### Brief
Your task is to transcribe the material that follows, line by line and exactly.

### Data below
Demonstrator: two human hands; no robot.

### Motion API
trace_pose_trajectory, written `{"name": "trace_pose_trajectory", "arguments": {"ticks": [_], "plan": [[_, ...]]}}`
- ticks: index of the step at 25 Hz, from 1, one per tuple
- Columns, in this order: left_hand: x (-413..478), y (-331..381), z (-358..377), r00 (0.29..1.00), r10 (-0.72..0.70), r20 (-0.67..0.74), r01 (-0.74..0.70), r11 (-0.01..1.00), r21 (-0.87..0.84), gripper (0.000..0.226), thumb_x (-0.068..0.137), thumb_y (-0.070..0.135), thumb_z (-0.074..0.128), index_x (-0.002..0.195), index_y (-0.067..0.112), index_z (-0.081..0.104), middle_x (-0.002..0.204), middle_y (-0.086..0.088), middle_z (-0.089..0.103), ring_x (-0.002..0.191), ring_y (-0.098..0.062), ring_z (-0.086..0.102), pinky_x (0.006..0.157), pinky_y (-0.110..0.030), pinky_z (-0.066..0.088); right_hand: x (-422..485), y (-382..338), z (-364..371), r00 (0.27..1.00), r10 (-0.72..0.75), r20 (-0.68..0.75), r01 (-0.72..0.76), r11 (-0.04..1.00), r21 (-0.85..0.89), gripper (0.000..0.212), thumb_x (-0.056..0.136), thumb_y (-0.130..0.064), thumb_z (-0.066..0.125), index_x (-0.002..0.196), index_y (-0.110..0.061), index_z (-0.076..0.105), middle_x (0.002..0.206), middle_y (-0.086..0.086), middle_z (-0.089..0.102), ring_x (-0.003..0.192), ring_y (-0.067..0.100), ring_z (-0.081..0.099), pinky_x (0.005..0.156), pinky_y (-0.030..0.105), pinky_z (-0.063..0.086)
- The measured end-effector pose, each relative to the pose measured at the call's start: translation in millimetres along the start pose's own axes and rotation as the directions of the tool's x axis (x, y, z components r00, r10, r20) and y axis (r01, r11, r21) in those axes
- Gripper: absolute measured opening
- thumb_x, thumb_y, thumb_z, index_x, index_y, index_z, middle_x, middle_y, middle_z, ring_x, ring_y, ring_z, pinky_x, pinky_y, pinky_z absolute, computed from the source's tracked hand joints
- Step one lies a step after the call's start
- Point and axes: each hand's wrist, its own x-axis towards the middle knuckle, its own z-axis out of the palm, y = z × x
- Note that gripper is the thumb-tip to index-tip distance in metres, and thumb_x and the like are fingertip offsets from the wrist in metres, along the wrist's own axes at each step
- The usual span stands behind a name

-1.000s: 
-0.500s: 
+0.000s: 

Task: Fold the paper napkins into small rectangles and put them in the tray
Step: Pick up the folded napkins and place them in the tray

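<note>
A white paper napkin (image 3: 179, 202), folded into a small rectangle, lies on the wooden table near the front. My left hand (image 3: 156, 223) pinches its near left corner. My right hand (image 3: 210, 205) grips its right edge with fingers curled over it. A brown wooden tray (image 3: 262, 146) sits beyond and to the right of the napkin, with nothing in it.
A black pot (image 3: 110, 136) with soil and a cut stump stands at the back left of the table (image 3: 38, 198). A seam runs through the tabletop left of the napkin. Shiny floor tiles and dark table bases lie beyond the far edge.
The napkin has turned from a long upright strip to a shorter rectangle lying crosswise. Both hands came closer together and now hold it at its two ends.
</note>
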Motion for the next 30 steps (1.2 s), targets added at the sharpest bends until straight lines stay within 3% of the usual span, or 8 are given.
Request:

### Solution
Demonstrator: two human hands; no robot.

### Motion API
trace_pose_trajectory, written `{"name": "trace_pose_trajectory", "arguments": {"ticks": [_], "plan": [[_, ...]]}}`
- ticks: index of the step at 25 Hz, from 1, one per tuple
- Columns, in this order: left_hand: x (-413..478), y (-331..381), z (-358..377), r00 (0.29..1.00), r10 (-0.72..0.70), r20 (-0.67..0.74), r01 (-0.74..0.70), r11 (-0.01..1.00), r21 (-0.87..0.84), gripper (0.000..0.226), thumb_x (-0.068..0.137), thumb_y (-0.070..0.135), thumb_z (-0.074..0.128), index_x (-0.002..0.195), index_y (-0.067..0.112), index_z (-0.081..0.104), middle_x (-0.002..0.204), middle_y (-0.086..0.088), middle_z (-0.089..0.103), ring_x (-0.002..0.191), ring_y (-0.098..0.062), ring_z (-0.086..0.102), pinky_x (0.006..0.157), pinky_y (-0.110..0.030), pinky_z (-0.066..0.088); right_hand: x (-422..485), y (-382..338), z (-364..371), r00 (0.27..1.00), r10 (-0.72..0.75), r20 (-0.68..0.75), r01 (-0.72..0.76), r11 (-0.04..1.00), r21 (-0.85..0.89), gripper (0.000..0.212), thumb_x (-0.056..0.136), thumb_y (-0.130..0.064), thumb_z (-0.066..0.125), index_x (-0.002..0.196), index_y (-0.110..0.061), index_z (-0.076..0.105), middle_x (0.002..0.206), middle_y (-0.086..0.086), middle_z (-0.089..0.102), ring_x (-0.003..0.192), ring_y (-0.067..0.100), ring_z (-0.081..0.099), pinky_x (0.005..0.156), pinky_y (-0.030..0.105), pinky_z (-0.063..0.086)
- The measured end-effector pose, each relative to the pose measured at the call's start: translation in millimetres along the start pose's own axes and rotation as the directions of the tool's x axis (x, y, z components r00, r10, r20) and y axis (r01, r11, r21) in those axes
- Gripper: absolute measured opening
- thumb_x, thumb_y, thumb_z, index_x, index_y, index_z, middle_x, middle_y, middle_z, ring_x, ring_y, ring_z, pinky_x, pinky_y, pinky_z absolute, computed from the source's tracked hand joints
- Step one lies a step after the call's start
- Point and axes: each hand's wrist, its own x-axis towards the middle knuckle, its own z-axis out of the palm, y = z × x
- Note that gripper is the thumb-tip to index-tip distance in metres, and thumb_x and the like are fingertip offsets from the wrist in metres, along the wrist's own axes at each step
- The usual span stands behind a name

-1.000s: 
-0.500s: 
+0.000s: 

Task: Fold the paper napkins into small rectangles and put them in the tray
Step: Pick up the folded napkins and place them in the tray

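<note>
A white paper napkin (image 3: 179, 202), folded into a small rectangle, lies on the wooden table near the front. My left hand (image 3: 156, 223) pinches its near left corner. My right hand (image 3: 210, 205) grips its right edge with fingers curled over it. A brown wooden tray (image 3: 262, 146) sits beyond and to the right of the napkin, with nothing in it.
A black pot (image 3: 110, 136) with soil and a cut stump stands at the back left of the table (image 3: 38, 198). A seam runs through the tabletop left of the napkin. Shiny floor tiles and dark table bases lie beyond the far edge.
The napkin has turned from a long upright strip to a shorter rectangle lying crosswise. Both hands came closer together and now hold it at its two ends.
</note>
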Motion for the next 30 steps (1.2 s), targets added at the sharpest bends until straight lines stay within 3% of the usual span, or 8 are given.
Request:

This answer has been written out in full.